**Assignment**
Each entry that follows is to be duplicated exactly, without its images.

**Source material**
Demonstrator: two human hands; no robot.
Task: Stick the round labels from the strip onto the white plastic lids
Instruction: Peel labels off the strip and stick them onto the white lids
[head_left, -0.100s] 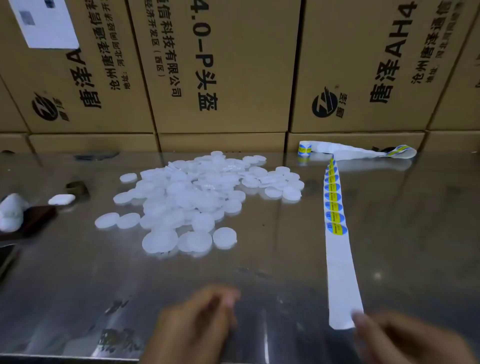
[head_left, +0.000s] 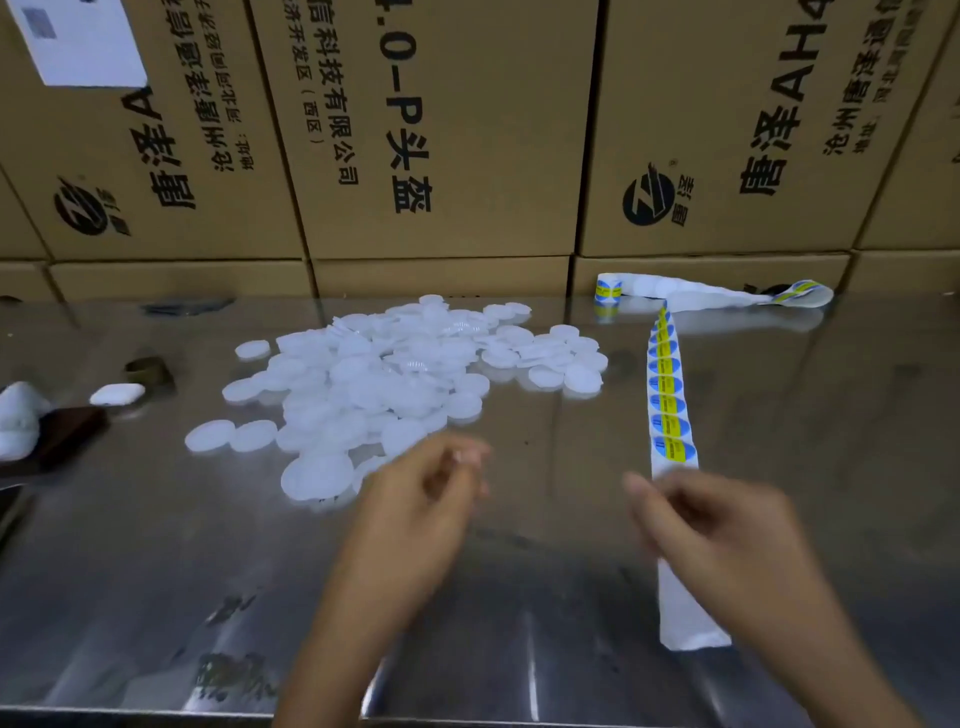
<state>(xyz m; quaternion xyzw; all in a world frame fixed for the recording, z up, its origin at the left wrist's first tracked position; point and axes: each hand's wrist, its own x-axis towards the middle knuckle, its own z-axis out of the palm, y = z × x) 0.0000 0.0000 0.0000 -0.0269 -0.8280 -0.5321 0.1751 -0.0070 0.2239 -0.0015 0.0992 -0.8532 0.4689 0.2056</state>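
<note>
Both hands advancing since earlier frame: left hand nearing white round plastic lids, fingers loosely curled, holding nothing; right hand, fingers relaxed, hovering over white backing strip of blue-yellow round labels. Labels thin, floppy, probably peeling by edge.

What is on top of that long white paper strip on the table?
A row of round blue and yellow labels sits on the far part of the strip; its near end is bare. The right hand covers a stretch between, so anything there is hidden.

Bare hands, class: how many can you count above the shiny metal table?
2. The left hand is at the near edge of the pile of round white plastic lids; the right hand is over the white paper label strip. None seems hidden.
</note>
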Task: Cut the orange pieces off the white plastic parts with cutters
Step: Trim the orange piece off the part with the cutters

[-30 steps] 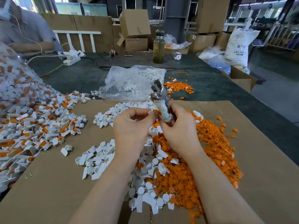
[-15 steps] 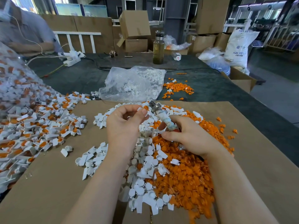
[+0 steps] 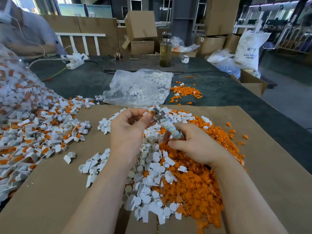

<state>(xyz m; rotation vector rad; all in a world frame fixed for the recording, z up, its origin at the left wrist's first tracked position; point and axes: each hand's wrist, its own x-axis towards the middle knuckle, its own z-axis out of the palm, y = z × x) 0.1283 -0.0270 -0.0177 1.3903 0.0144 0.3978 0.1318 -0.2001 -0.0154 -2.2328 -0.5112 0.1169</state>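
left hand (image 3: 130,130) pinches a small white plastic part (image 3: 146,113) up to the tape-wrapped metal cutters (image 3: 166,123); right hand (image 3: 194,146) clamps the handles, ready to snip

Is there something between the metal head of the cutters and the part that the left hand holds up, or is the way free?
Nothing visible stands between them. The left hand pinches a white part with orange right at the metal head of the cutters, which the right hand grips by the wrapped handle.
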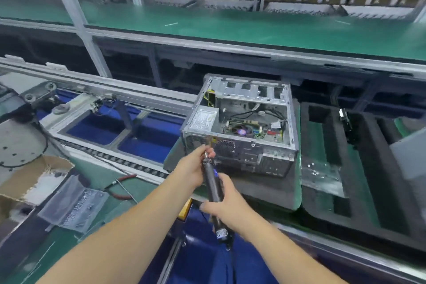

**Response for this exercise**
Demonstrator: two human hands; no robot.
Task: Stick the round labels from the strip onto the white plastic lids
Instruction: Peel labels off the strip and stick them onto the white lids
[head_left, -0.100s] 
[head_left, +0.000s] 
<state>(xyz m; quaternion xyzw; all in a world frame fixed for the recording, z up, its origin at the left wrist's first tracked position; point and axes: each hand's wrist, its own x-axis towards the middle knuckle, its own z-axis out of the palm, y = z × x) 0.0000 0.0000 0.0000 -0.0269 -0.8280 -0.5321 0.1751 -0.0070 0.2239 -0.0015 0.0992 -0.8532 0.4689 0.2056</state>
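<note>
Both hands advancing since earlier frame: left hand nearing white round plastic lids, fingers loosely curled, holding nothing; right hand, fingers relaxed, hovering over white backing strip of blue-yellow round labels. Labels thin, floppy, probably peeling by edge.

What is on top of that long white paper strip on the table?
A row of round blue and yellow labels sits on the far part of the strip; its near end is bare. The right hand covers a stretch between, so anything there is hidden.

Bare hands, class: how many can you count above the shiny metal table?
2. The left hand is at the near edge of the pile of round white plastic lids; the right hand is over the white paper label strip. None seems hidden.
</note>
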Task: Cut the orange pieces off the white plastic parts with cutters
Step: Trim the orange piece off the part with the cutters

[-30 steps] 
[-15 steps] 
[+0 steps] 

<state>(xyz m; rotation vector rad; all in a world frame fixed for the recording, z up, its origin at the left wrist's first tracked position; point and axes: each hand's wrist, its own x-axis towards the middle knuckle, its own z-axis out of the palm, y = z × x) 0.1283 -0.0270 -0.0177 1.3903 0.0144 0.3978 0.1318 -0.2001 -0.0154 -2.2328 -0.5112 0.1169</state>
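left hand (image 3: 130,130) pinches a small white plastic part (image 3: 146,113) up to the tape-wrapped metal cutters (image 3: 166,123); right hand (image 3: 194,146) clamps the handles, ready to snip

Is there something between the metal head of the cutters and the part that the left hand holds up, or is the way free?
Nothing visible stands between them. The left hand pinches a white part with orange right at the metal head of the cutters, which the right hand grips by the wrapped handle.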

At this stage, the exercise is finished.